> _Problem to work on_:
Start to finish, print the data below exactly, without the images.

━━ Information shown

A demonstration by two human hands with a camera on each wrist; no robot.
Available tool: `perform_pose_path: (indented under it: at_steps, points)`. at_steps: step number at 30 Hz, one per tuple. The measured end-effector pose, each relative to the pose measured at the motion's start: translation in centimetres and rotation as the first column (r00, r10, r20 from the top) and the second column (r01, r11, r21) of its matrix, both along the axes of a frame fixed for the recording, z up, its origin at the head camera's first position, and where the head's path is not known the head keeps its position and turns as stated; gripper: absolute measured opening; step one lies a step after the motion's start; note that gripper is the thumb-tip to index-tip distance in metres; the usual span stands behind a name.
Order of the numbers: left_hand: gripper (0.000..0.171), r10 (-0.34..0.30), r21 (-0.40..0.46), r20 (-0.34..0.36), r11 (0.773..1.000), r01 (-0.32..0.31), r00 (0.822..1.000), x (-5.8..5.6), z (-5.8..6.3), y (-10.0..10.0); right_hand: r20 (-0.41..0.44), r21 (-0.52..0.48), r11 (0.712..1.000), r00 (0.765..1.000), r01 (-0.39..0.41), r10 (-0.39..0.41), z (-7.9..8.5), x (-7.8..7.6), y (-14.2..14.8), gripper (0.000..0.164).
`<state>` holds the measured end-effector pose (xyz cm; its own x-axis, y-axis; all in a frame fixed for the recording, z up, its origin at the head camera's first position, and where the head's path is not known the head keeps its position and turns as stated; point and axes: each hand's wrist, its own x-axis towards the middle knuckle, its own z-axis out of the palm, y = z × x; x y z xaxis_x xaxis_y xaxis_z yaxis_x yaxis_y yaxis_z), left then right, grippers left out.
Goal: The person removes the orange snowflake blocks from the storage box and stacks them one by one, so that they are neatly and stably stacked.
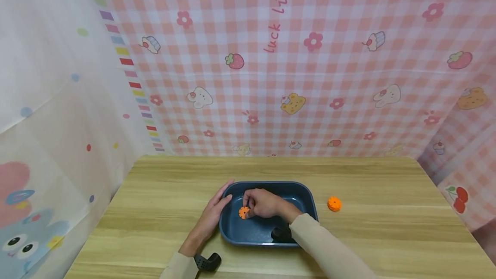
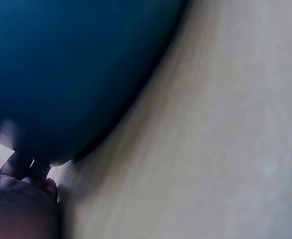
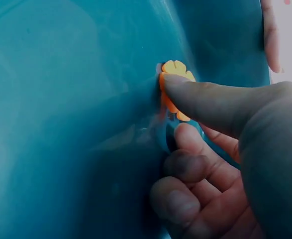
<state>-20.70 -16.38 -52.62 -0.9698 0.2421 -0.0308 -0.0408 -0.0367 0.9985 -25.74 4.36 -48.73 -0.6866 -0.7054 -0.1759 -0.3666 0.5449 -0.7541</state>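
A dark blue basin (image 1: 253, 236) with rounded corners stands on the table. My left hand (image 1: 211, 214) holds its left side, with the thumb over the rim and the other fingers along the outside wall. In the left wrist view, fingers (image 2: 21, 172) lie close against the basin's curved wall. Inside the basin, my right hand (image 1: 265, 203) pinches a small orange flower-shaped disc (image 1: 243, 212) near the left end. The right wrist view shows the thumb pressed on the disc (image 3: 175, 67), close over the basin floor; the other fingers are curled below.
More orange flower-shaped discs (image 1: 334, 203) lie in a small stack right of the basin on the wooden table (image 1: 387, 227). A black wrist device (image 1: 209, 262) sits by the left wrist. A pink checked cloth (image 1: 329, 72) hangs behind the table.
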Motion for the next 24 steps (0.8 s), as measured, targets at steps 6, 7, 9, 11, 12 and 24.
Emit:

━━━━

> _Task response_:
A demonstration by two human hands with a camera on each wrist; no robot.
Available tool: `perform_pose_path: (indented under it: at_steps, points)`. at_steps: step number at 30 Hz, one per tuple. The measured end-effector pose, each relative to the pose measured at the motion's start: translation in centimetres and rotation as the first column (r00, r10, r20 from the top) and the second column (r01, r11, r21) of its matrix, both along the axes of a frame fixed for the recording, z up, its origin at the head camera's first position, and where the head's path is not known the head keeps its position and turns as stated; gripper: absolute measured opening; step one lies a step after the motion's start; note that gripper is the thumb-tip to index-tip distance in metres; the usual span stands behind a name.
Order of the numbers: left_hand: gripper (0.000..0.171), r10 (-0.34..0.30), r21 (-0.40..0.46), r20 (-0.34..0.36), r11 (0.773..1.000), r01 (-0.32..0.31), r00 (0.822..1.000), x (-5.8..5.6), z (-5.8..6.3), y (-10.0..10.0); right_hand: r20 (-0.41..0.44), r21 (-0.52..0.48), r11 (0.712..1.000), r00 (0.765..1.000), r01 (-0.39..0.41), r10 (-0.39..0.41), z (-7.9..8.5), x (-7.8..7.6), y (-14.2..14.8), gripper (0.000..0.164).
`<state>` holds the measured end-effector pose (xyz cm; its own x-axis, y-axis; all in a frame fixed for the recording, z up, its origin at the head camera's first position, and where the head's path is not known the head keeps its position and turns as stated; point and axes: each hand's wrist, its own x-axis towards the middle knuckle, its own z-axis out of the palm, y = z × x; x y z xaxis_x xaxis_y xaxis_z yaxis_x yaxis_y yaxis_z), left then right, grippers left out.
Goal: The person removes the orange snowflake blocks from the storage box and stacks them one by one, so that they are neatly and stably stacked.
<state>-20.70 -16.38 -52.62 -0.9698 0.2421 -0.0308 -0.0408 -0.0367 0.9985 -25.74 4.36 -48.73 -0.6866 -0.7054 -0.1759 -0.3666 0.5449 -0.7541</state>
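A dark blue basin (image 1: 253, 236) with rounded corners stands on the table. My left hand (image 1: 211, 214) holds its left side, with the thumb over the rim and the other fingers along the outside wall. In the left wrist view, fingers (image 2: 21, 172) lie close against the basin's curved wall. Inside the basin, my right hand (image 1: 265, 203) pinches a small orange flower-shaped disc (image 1: 243, 212) near the left end. The right wrist view shows the thumb pressed on the disc (image 3: 175, 67), close over the basin floor; the other fingers are curled below.
More orange flower-shaped discs (image 1: 334, 203) lie in a small stack right of the basin on the wooden table (image 1: 387, 227). A black wrist device (image 1: 209, 262) sits by the left wrist. A pink checked cloth (image 1: 329, 72) hangs behind the table.
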Motion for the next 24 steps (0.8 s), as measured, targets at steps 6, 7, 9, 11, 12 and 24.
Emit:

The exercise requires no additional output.